Luttes sociales

« L’état de catastrophe social doit être déclaré »

L’ARCP demande une table ronde au préfet

Témoignages.re / 2 octobre 2010

L’ARCP a demandé hier au préfet l’organisation d’une table ronde avec toutes les forces vives de La Réunion pour proposer des solutions spécifiques à l’urgence sociale. Une manifestation est prévue le 15 octobre au siège du Pôle emploi.

À situation exceptionnelle, mesure exceptionnelle. Hier, l’Alliance des Réunionnais contre la pauvreté (ARCP) est allée demander au préfet d’organiser en urgence une table ronde pour proposer des solutions spécifiques à la situation sociale de l’île. Elle sollicite par ailleurs l’intervention du préfet auprès de l’État pour que « l’état de catastrophe social » soit reconnu et suivi de mesures adéquates. Pour montrer sa détermination, l’ARCP organise une manifestation le 15 octobre au siège social du Pôle emploi (Centre d’affaires Cadjee) à 9 heures.
Conseil régional, Conseil général, communes, parlementaires, syndicats, associations… Pour l’ARCP, les forces vives de La Réunion doivent s’unir afin de proposer des solutions à l’urgence sociale, face à un État qui ne prend pas la mesure de la situation. « Nous devons arriver à nous entendre sur l’essentiel, prendre en compte la situation de pauvreté qui grandit », affirme Jean-Hugues Ratenon.
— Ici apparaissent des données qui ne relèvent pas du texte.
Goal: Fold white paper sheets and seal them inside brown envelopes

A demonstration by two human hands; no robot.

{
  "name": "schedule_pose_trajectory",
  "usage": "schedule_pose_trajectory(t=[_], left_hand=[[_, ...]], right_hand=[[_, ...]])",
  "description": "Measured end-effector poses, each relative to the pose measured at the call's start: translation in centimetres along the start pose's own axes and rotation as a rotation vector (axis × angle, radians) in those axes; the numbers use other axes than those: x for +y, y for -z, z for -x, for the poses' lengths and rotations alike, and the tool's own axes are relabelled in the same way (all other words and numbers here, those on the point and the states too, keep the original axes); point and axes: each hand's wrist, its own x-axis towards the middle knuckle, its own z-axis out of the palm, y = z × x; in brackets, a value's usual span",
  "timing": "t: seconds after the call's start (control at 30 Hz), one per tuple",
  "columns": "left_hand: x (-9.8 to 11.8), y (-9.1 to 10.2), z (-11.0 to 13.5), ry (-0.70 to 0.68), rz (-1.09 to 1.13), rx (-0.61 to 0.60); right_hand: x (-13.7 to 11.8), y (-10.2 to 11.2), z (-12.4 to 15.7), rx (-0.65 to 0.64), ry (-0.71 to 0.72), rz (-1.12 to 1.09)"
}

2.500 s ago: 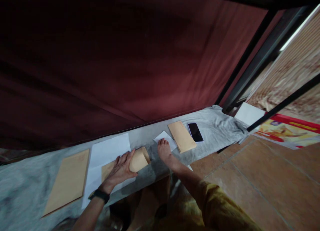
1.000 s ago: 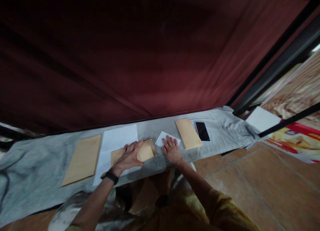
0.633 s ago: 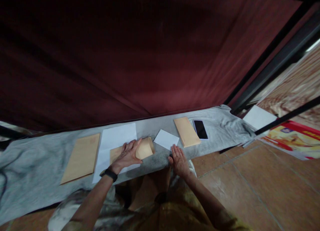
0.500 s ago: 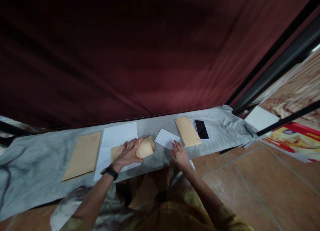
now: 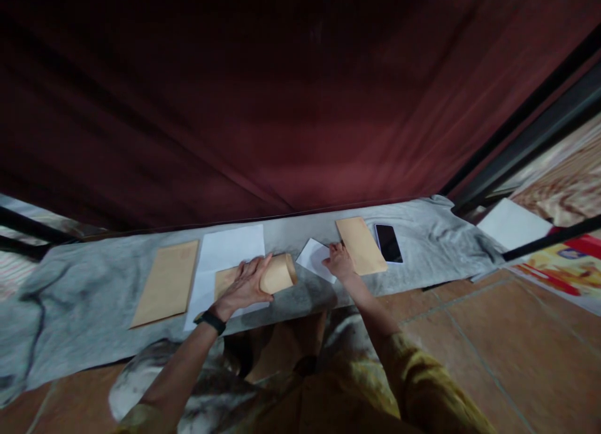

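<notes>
My left hand (image 5: 245, 285) lies fingers spread on a brown envelope (image 5: 277, 273) whose right end gapes open like a tube. That envelope rests partly on a white sheet (image 5: 224, 253). My right hand (image 5: 339, 263) is curled on a small folded white paper (image 5: 313, 257), its fingers pinching the paper's right edge. Both lie on a grey cloth (image 5: 84, 302) spread over a low ledge. A black band is on my left wrist.
A large brown envelope (image 5: 165, 282) lies left of the white sheet. Right of my right hand are another brown envelope (image 5: 361, 245) and a dark phone (image 5: 389, 242). A dark red curtain (image 5: 263, 102) hangs behind. A white sheet (image 5: 513, 223) lies far right, by tiled floor.
My right hand drew back off the ledge, then moved forward again onto the small white paper and closed on its edge. My left hand stayed on the open envelope.
</notes>
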Motion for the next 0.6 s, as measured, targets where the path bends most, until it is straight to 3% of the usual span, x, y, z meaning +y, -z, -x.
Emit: schedule_pose_trajectory(t=[0.3, 0.5, 0.6], left_hand=[[0.8, 1.4, -0.3, 0.023, -0.007, -0.07], [0.2, 0.8, -0.4, 0.039, -0.031, -0.101], [-0.2, 0.4, -0.7, 0.033, -0.033, -0.112]], right_hand=[[-0.2, 2.0, 0.0, -0.031, 0.075, -0.016], [0.6, 3.2, 1.2, -0.053, 0.143, -0.101], [1.0, 3.2, 0.9, -0.131, 0.117, -0.16]])
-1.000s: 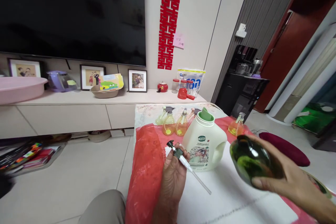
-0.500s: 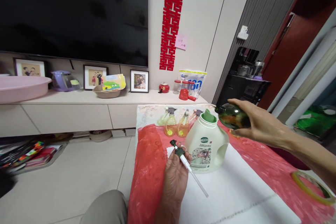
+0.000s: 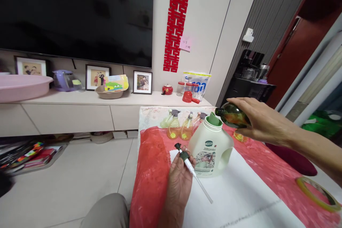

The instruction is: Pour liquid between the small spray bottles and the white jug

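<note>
My left hand (image 3: 179,174) is closed around the dark green collar of a pump dispenser (image 3: 190,167), whose white tube points down to the right. In my right hand (image 3: 263,117) is a dark green bottle (image 3: 234,114), tipped on its side with its neck toward the left. The bottle's mouth is just above and right of the green spout in the neck of a large pale detergent jug (image 3: 210,146). I cannot make out any liquid stream. The jug stands upright on a white sheet (image 3: 240,192), beyond my left hand.
Several spray bottles (image 3: 186,128) with yellowish liquid stand behind the jug. A roll of tape (image 3: 317,194) lies on the red table covering (image 3: 152,171) at the right. Past the table is a low cabinet (image 3: 66,117) with framed photos, jars and a pink basin (image 3: 24,87).
My right hand has shifted slightly up and left, bringing the bottle's mouth closer to the jug's spout. My left hand has stayed nearly still with the pump dispenser.
</note>
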Available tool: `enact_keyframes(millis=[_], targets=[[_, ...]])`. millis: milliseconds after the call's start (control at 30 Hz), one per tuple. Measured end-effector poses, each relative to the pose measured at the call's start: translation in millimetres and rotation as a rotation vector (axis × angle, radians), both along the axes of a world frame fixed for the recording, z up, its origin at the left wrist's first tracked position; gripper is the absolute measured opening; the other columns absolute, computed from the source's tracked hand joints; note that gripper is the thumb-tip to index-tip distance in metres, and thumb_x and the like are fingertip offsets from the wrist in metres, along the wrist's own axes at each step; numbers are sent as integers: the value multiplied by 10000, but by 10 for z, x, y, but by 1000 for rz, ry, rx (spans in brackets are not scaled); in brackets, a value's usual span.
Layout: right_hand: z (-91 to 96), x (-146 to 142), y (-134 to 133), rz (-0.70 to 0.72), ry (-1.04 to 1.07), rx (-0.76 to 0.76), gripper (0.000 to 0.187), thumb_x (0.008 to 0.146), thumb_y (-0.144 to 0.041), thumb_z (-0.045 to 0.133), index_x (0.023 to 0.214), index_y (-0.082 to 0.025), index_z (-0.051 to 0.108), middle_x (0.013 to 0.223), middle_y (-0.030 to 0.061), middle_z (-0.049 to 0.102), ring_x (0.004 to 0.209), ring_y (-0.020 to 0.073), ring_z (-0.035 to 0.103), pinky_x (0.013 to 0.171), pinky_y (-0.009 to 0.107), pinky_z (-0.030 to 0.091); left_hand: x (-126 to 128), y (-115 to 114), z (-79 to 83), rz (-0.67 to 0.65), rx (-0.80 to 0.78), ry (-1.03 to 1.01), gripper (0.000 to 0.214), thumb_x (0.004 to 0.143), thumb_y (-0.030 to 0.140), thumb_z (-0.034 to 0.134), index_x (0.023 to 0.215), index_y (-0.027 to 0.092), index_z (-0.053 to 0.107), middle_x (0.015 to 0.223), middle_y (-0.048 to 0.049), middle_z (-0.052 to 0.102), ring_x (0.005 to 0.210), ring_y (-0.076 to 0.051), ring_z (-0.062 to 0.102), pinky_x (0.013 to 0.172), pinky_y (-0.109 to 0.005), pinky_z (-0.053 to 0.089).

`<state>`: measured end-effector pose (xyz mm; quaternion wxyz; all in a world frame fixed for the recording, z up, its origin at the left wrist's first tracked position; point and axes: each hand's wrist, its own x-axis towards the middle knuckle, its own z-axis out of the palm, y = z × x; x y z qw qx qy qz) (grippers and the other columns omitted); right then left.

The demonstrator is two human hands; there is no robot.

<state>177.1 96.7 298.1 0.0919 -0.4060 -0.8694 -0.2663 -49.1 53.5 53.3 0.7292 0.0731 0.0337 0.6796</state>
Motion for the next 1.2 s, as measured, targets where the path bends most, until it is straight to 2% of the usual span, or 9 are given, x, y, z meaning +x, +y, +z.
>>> enact_keyframes(millis=[233, 633, 767, 967, 1200], targets=[[46, -5, 26, 16, -69, 63, 740, 794, -360, 607, 1470, -174, 372, 1370, 151, 522, 1150, 310, 563, 861, 420, 511, 3, -5, 11, -8, 15, -16, 259, 760, 220, 854, 1003, 189, 771, 966, -44, 749, 867, -155, 701, 887, -280, 576], [48, -12, 62, -8, -124, 91, 756, 776, -323, 594, 1483, -179, 370, 1396, 130, 500, 1163, 292, 531, 888, 428, 483, -4, -5, -10, -11, 7, 0, 183, 847, 158, 746, 1028, 187, 756, 994, -47, 727, 892, -152, 678, 919, -299, 555], [45, -12, 75, -12, -136, 107, 758, 763, -302, 576, 1482, -186, 363, 1400, 122, 499, 1173, 291, 527, 883, 423, 474, -4, -6, -11, -8, -18, -1, 206, 832, 154, 758, 1037, 181, 752, 998, -55, 724, 899, -167, 671, 954, -342, 541], [56, -37, 63, -12, -152, 112, 756, 752, -280, 564, 1476, -207, 362, 1422, 95, 490, 1186, 278, 520, 872, 404, 450, -2, -7, -12, -9, -6, -17, 195, 824, 158, 773, 1017, 175, 758, 994, -54, 733, 892, -158, 678, 954, -334, 545], [67, -47, 64, -3, -162, 150, 746, 752, -279, 558, 1471, -207, 373, 1411, 105, 503, 1162, 275, 527, 850, 390, 421, 7, 0, -32, -8, -1, -15, 208, 825, 155, 768, 1027, 202, 756, 1004, -48, 739, 886, -158, 684, 933, -325, 557]])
Les pauvres payent la crise

Suite à l’assemblée populaire du 29 août dernier, l’ARCP a pris le pouls de la population dans les quartiers. « Il se dégage de ses consultations, une inquiétude grandissante et un manque total de visibilité pour l’avenir », indique Jean-Hugues Ratenon. L’ARCP voudrait que cette réalité humaine soit prise en compte. Cette réalité que les chiffres du Pôle emploi ne cachent pas. Le nombre de chômeurs a explosé de 47%. 74.990 demandeurs d’emploi en 2008, 110.140 aujourd’hui. Jean-Hugues Ratenon ajoute : « les budgets des CCAS sont en hausse, les colis alimentaires aussi ». Nadia Tancourt s’inquiète des 27.000 demandes de logements sociaux en souffrance, de la promiscuité des familles.
Pour l’ARCP, « le pire est devant nous ». Éric Parlier dénonce le rabot fiscal du gouvernement et les conséquences sur les emplois à domicile et ceux du photovoltaïque ; l’augmentation des frais de santé avec la baisse du remboursement des médicaments, la taxation de la téléphonie ; la loi de finances du budget 2011 qui porte un coup à la « solidarité ». « Le gouvernement est en train de faire payer aux plus pauvres la crise, alors qu’un pauvre à La Réunion est trois fois plus pauvre qu’en métropole », conclut-il.